> **Assignment**:
Every line in the data below that includes "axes" belongs in the answer, copied as it stands.

> **Collected data**:
• • •
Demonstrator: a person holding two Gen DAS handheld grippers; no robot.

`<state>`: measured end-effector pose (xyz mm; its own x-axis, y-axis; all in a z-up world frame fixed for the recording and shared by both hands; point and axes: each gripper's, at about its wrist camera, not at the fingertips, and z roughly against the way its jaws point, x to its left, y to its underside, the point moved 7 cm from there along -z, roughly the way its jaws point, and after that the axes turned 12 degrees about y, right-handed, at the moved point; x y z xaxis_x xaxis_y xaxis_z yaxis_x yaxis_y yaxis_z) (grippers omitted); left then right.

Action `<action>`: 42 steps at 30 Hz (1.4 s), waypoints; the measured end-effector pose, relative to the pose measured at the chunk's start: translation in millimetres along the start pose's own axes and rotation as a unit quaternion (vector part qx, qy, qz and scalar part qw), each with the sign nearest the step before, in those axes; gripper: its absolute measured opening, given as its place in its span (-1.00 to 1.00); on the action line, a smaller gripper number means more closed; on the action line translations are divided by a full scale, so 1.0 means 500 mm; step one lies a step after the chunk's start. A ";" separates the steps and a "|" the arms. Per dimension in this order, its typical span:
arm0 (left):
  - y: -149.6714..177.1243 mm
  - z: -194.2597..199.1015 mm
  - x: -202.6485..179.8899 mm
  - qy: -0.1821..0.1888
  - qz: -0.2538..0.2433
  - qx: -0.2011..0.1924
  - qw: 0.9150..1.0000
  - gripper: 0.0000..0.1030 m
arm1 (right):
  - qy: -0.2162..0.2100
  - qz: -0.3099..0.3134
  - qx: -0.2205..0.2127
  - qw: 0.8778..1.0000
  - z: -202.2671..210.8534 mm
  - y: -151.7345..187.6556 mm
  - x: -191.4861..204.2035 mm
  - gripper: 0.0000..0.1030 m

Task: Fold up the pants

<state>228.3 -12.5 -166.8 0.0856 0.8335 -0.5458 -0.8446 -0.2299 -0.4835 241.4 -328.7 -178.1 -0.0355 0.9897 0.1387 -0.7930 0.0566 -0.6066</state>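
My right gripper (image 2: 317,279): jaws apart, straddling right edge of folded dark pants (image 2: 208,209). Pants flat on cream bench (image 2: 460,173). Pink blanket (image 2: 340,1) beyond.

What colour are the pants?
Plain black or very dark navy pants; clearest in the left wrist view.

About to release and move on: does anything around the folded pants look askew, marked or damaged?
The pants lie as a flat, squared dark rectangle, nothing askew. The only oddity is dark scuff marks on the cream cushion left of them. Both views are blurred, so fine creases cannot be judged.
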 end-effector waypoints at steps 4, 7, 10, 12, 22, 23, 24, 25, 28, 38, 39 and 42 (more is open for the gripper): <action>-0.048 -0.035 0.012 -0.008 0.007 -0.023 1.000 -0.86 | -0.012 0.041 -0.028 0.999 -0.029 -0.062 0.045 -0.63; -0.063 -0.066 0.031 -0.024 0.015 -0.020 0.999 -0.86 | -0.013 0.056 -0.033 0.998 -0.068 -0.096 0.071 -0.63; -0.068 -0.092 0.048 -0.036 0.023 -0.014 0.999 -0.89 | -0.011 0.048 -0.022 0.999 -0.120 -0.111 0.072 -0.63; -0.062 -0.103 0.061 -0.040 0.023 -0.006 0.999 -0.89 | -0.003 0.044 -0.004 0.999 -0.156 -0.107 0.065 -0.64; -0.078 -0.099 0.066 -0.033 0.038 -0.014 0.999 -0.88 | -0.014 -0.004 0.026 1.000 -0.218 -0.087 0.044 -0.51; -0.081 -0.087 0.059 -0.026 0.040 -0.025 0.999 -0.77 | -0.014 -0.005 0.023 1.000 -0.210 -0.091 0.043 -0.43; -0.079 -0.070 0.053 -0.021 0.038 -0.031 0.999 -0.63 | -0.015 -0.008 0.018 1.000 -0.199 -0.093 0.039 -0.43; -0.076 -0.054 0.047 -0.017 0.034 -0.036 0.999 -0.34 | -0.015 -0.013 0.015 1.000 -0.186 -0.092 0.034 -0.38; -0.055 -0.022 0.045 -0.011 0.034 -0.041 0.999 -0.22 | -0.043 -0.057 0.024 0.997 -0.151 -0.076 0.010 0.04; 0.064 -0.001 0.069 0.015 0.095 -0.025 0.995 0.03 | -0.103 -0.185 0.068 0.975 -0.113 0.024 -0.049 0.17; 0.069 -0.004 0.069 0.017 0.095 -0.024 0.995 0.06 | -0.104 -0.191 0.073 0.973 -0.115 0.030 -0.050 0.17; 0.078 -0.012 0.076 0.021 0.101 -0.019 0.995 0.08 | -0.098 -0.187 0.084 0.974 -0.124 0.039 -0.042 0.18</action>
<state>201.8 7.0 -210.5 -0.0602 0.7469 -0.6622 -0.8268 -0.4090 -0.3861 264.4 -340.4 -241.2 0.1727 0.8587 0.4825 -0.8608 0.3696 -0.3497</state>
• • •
> **Exercise solution**:
`<state>`: measured end-effector pose (xyz mm; its own x-axis, y-axis; all in a z-up world frame fixed for the recording and shared by both hands; point and axes: each gripper's, at about its wrist camera, not at the fingertips, and z roughly against the way its jaws point, x to its left, y to its underside, the point moved 7 cm from there along -z, roughly the way its jaws point, and after that the axes turned 12 degrees about y, right-handed, at the moved point; x y z xaxis_x xaxis_y xaxis_z yaxis_x yaxis_y yaxis_z) (grippers omitted); left then right.
Action `<action>`: 42 steps at 30 Hz (1.4 s), waypoints; the measured end-effector pose, relative to the pose measured at the chunk's start: translation in millimetres along the start pose's own axes and rotation as a unit quaternion (vector part qx, qy, qz and scalar part qw), each with the sign nearest the step before, in those axes; gripper: its absolute measured opening, given as its place in its span (-1.00 to 1.00); on the action line, a smaller gripper number means more closed; on the action line translations are divided by a full scale, so 1.0 means 500 mm; step one lies a step after the chunk's start. A ";" separates the steps and a "|" the arms. Per dimension in this order, its typical span:

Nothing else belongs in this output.